● **Task objective**: Go through the records below from the first line and print each one exactly, stopping after the line that contains "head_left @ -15". Do not print pictures or anything past that line.
◇ ◇ ◇
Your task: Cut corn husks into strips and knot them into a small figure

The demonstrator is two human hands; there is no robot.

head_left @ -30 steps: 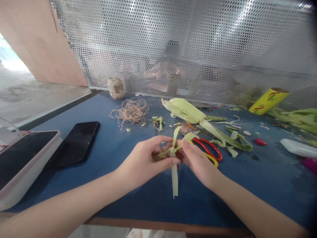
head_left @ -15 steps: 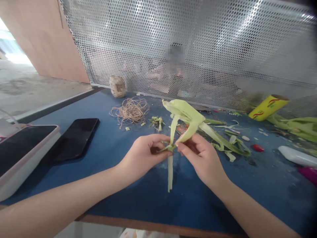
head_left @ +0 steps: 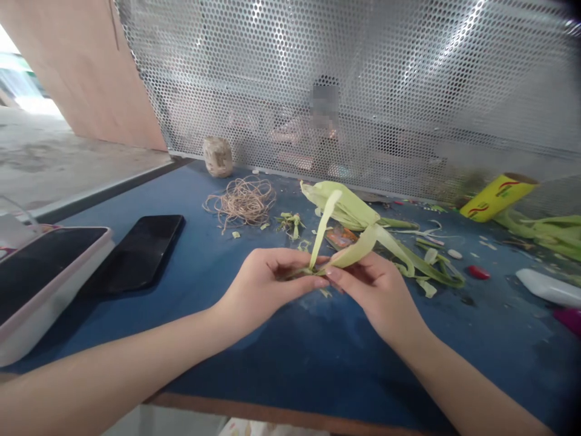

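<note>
Thumb and fingers of my left hand (head_left: 267, 281) pinch a narrow pale-green corn husk strip (head_left: 325, 224), whose free end sticks up. Close beside it, my right hand (head_left: 374, 284) grips a wider folded strip of corn husk (head_left: 361, 247). The two hands nearly touch, and the strips meet between the fingertips, where the crossing is partly hidden. Just beyond, a larger piece of corn husk (head_left: 347, 203) lies on the blue table (head_left: 290, 363). A small knotted bit of husk (head_left: 293, 223) rests behind my left hand.
Tangled twine (head_left: 245, 203) and a wrapped roll (head_left: 218, 157) lie at the back left. A black phone (head_left: 140, 251) and a white-edged device (head_left: 54, 272) are at the left. A yellow roll (head_left: 499, 197), red piece (head_left: 478, 272) and white object (head_left: 549, 287) sit right. Perforated metal screen (head_left: 254, 72) stands behind.
The strip end that hung below my hands no longer shows there. A narrow strip now points upward from between my fingers, and my right hand has turned slightly.
</note>
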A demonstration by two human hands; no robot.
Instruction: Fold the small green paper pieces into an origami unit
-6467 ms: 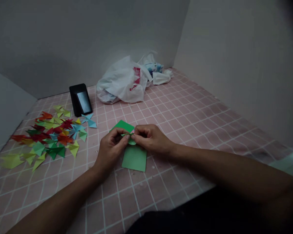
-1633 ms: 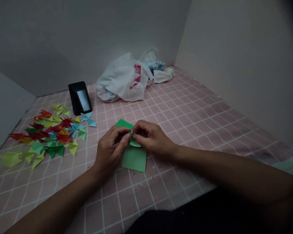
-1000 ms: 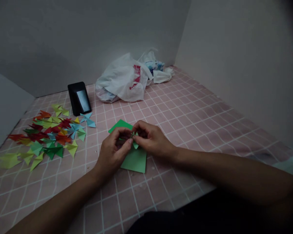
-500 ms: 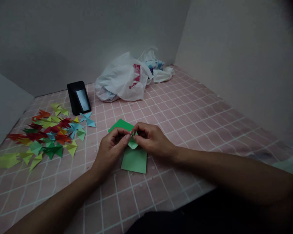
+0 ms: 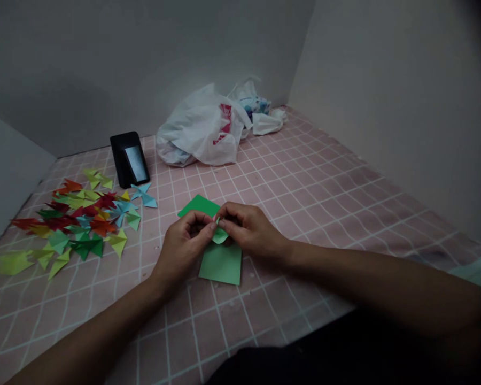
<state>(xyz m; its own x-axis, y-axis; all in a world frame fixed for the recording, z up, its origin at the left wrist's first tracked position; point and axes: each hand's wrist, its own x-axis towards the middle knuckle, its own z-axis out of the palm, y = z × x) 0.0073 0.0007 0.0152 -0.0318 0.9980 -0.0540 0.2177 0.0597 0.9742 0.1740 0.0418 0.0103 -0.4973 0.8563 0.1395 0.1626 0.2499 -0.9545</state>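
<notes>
Head view shows the left hand and right hand both pinched shut on a small green paper piece, held just above a green paper stack near the table's front edge. It looks light, thin and easily creased, best held by its folded edges. Open pink table lies to the right, folded paper shapes to the left.

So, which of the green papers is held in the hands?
The small folded green piece, pinched between the left hand and right hand; the flat green sheets lie on the table beneath.
</notes>
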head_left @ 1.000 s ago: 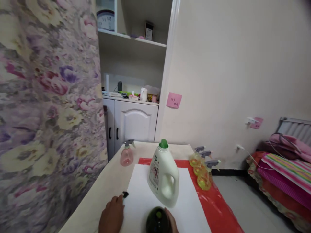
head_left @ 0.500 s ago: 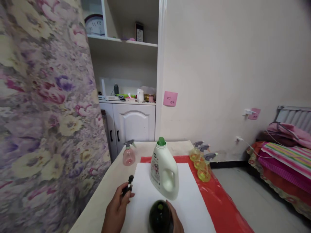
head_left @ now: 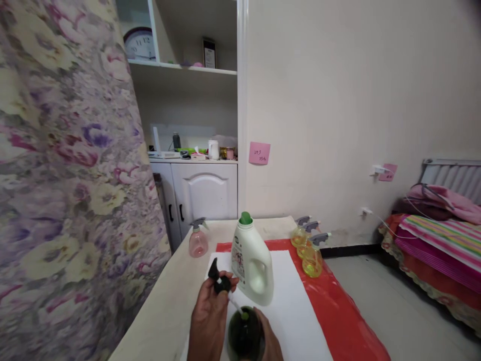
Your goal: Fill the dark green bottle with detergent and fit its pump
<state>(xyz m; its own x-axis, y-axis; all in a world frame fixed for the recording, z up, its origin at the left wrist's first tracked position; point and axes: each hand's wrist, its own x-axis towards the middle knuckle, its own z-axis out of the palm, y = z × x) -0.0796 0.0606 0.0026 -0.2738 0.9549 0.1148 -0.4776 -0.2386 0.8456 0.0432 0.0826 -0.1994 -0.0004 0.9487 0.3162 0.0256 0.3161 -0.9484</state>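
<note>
My left hand (head_left: 211, 313) grips a black pump head (head_left: 220, 281), its white tube slanting down to the mouth of a dark green bottle (head_left: 244, 337). Whether the tube's tip is inside the mouth or just at it, I cannot tell. Around the right side of that bottle my right hand (head_left: 268, 336) is closed. Just beyond stands a pale green detergent jug (head_left: 252, 265), upright, with a green piece in its uncapped-looking neck and a handle on its right.
White paper (head_left: 293, 301) lies over a red sheet (head_left: 338, 311) on the table. A pink spray bottle (head_left: 198, 243) stands at the back left, yellow spray bottles (head_left: 311, 261) at the back right. Behind are a cabinet (head_left: 205, 193) and a floral curtain (head_left: 75, 200).
My left hand has moved right and brought the pump head beside the dark green bottle, its tube now at the mouth. My right hand stays on the bottle. The view has shifted slightly.
</note>
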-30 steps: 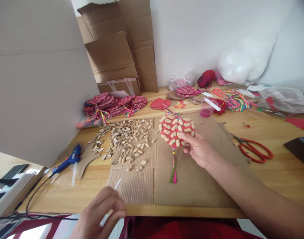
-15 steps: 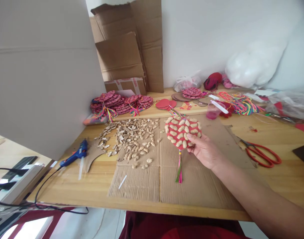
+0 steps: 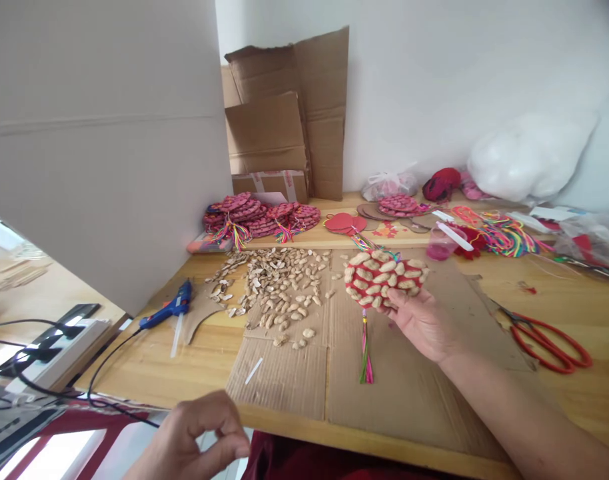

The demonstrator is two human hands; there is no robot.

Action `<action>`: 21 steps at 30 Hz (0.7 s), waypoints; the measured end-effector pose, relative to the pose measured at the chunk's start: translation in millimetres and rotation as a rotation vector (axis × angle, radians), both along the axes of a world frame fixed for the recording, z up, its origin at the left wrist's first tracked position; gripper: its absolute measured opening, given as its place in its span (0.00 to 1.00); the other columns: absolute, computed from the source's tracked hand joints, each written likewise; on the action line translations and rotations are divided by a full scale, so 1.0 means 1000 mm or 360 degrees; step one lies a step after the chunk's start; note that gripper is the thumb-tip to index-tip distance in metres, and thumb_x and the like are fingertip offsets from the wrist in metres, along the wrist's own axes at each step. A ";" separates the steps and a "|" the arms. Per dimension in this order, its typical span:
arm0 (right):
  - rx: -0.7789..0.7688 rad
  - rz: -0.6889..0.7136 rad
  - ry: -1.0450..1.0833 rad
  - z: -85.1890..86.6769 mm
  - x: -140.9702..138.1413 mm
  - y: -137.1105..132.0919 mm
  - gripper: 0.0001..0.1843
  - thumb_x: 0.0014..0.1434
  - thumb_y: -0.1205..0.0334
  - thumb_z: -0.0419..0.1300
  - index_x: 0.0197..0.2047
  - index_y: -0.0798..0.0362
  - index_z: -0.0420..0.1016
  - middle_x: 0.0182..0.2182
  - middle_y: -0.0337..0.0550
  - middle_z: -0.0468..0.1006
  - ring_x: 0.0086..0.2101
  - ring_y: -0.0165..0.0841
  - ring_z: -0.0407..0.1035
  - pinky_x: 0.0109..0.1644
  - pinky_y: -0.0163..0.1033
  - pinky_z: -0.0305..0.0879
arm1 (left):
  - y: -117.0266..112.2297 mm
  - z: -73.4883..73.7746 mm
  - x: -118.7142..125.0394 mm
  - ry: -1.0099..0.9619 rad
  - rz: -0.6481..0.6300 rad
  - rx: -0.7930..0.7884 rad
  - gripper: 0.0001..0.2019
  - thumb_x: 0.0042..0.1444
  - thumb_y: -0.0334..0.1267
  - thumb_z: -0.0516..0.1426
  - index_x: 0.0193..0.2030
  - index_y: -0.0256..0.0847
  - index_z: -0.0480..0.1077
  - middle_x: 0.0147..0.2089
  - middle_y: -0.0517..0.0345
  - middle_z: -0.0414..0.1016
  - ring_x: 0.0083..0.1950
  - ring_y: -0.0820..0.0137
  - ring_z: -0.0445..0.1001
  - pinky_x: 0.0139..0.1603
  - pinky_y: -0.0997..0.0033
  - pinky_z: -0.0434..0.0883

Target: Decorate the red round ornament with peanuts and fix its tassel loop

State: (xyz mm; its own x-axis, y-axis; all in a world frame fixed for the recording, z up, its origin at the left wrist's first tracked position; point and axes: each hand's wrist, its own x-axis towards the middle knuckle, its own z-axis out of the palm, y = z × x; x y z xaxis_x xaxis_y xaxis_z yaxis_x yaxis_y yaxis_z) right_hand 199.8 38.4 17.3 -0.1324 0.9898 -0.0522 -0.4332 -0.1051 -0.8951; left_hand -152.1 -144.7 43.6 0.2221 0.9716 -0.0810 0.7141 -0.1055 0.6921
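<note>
My right hand [image 3: 427,323] grips the lower right edge of a round red peanut ornament [image 3: 379,288], thumb on the front. Whole peanuts in their shells cover its face in rows, and a green, pink and yellow tassel [image 3: 366,353] hangs beneath. It is held up above the cardboard sheet [image 3: 384,393], slightly tilted. My left hand [image 3: 197,433] is at the table's front edge, loosely curled with a gap between thumb and fingers and nothing visible in it. Beyond it, a pile of peanuts and shells [image 3: 289,283] lies on the cardboard.
A blue glue gun [image 3: 167,308] with its cord lies at left, near a white power strip [image 3: 67,353]. Red-handled scissors [image 3: 552,343] rest at right. Behind stand stacked pink woven discs [image 3: 244,213], red discs [image 3: 344,223], a pink cup [image 3: 440,241] and colourful tassels [image 3: 509,233].
My left hand has come into view at the lower left. The ornament in my right hand has tilted and looks flatter. The camera view has shifted, so the scene sits lower and further right.
</note>
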 end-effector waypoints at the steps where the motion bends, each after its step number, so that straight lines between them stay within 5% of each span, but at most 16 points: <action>1: 0.0047 -0.0030 -0.0015 -0.001 0.000 0.000 0.17 0.45 0.54 0.76 0.40 0.41 0.79 0.40 0.35 0.84 0.40 0.33 0.76 0.41 0.41 0.73 | 0.010 0.005 0.007 -0.0033 -0.0044 0.0161 0.17 0.64 0.46 0.58 0.25 0.43 0.75 0.29 0.57 0.77 0.30 0.70 0.76 0.31 0.74 0.74; 3: 0.0153 -0.0103 -0.0054 -0.002 0.000 0.000 0.15 0.45 0.55 0.76 0.37 0.40 0.80 0.38 0.33 0.84 0.40 0.33 0.76 0.43 0.42 0.74 | 0.028 0.010 0.019 0.0045 -0.0122 0.0446 0.16 0.67 0.40 0.57 0.27 0.43 0.76 0.40 0.52 0.80 0.42 0.66 0.78 0.40 0.70 0.76; 5: 0.0271 -0.0171 -0.0112 -0.004 0.001 0.001 0.12 0.46 0.55 0.76 0.34 0.40 0.80 0.37 0.33 0.84 0.40 0.34 0.77 0.48 0.46 0.75 | 0.047 0.010 0.032 0.0243 -0.0154 0.0811 0.10 0.66 0.35 0.57 0.47 0.49 0.80 0.60 0.49 0.75 0.59 0.59 0.74 0.57 0.56 0.74; 8: 0.0457 -0.0202 -0.0242 -0.004 0.003 -0.001 0.10 0.47 0.53 0.75 0.33 0.40 0.82 0.39 0.36 0.85 0.46 0.39 0.78 0.59 0.54 0.72 | 0.074 0.010 0.052 0.0272 -0.0189 0.1064 0.23 0.66 0.34 0.59 0.67 0.52 0.66 0.60 0.49 0.74 0.62 0.59 0.70 0.61 0.51 0.69; 13: 0.0781 -0.0192 -0.0468 0.001 0.007 -0.009 0.13 0.43 0.58 0.77 0.35 0.39 0.85 0.45 0.41 0.86 0.55 0.48 0.75 0.71 0.61 0.59 | 0.109 0.016 0.086 0.0226 -0.0066 0.1303 0.33 0.59 0.43 0.66 0.69 0.46 0.61 0.60 0.46 0.74 0.63 0.57 0.68 0.63 0.50 0.66; 18: 0.1303 -0.0174 -0.0708 0.004 0.008 -0.016 0.21 0.46 0.63 0.76 0.44 0.35 0.84 0.50 0.40 0.84 0.54 0.47 0.75 0.68 0.61 0.66 | 0.126 0.015 0.102 0.0158 -0.0076 0.1429 0.26 0.59 0.40 0.66 0.62 0.44 0.65 0.59 0.47 0.75 0.64 0.57 0.68 0.64 0.51 0.64; 21: 0.1404 -0.0186 -0.0805 0.005 0.007 -0.018 0.18 0.50 0.61 0.74 0.46 0.35 0.84 0.52 0.40 0.83 0.54 0.46 0.76 0.68 0.60 0.66 | 0.130 0.011 0.103 0.0158 -0.0091 0.1497 0.23 0.60 0.36 0.65 0.61 0.44 0.66 0.59 0.48 0.75 0.64 0.58 0.69 0.64 0.52 0.63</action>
State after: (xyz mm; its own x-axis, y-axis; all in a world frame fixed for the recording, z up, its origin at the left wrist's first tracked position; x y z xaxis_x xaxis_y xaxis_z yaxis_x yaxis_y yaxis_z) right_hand 206.7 20.6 22.3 -0.1974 0.7081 0.6780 0.0516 0.6981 -0.7141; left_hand -49.0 -14.5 54.4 0.3059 0.6357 0.7087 0.7415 -0.6260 0.2415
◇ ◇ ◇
● **Exercise solution**:
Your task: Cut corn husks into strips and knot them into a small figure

The demonstrator is two human hands; there is no robot.

head_left @ -30 steps: 
head_left @ -15 steps: 

Here the work on this exercise is complete.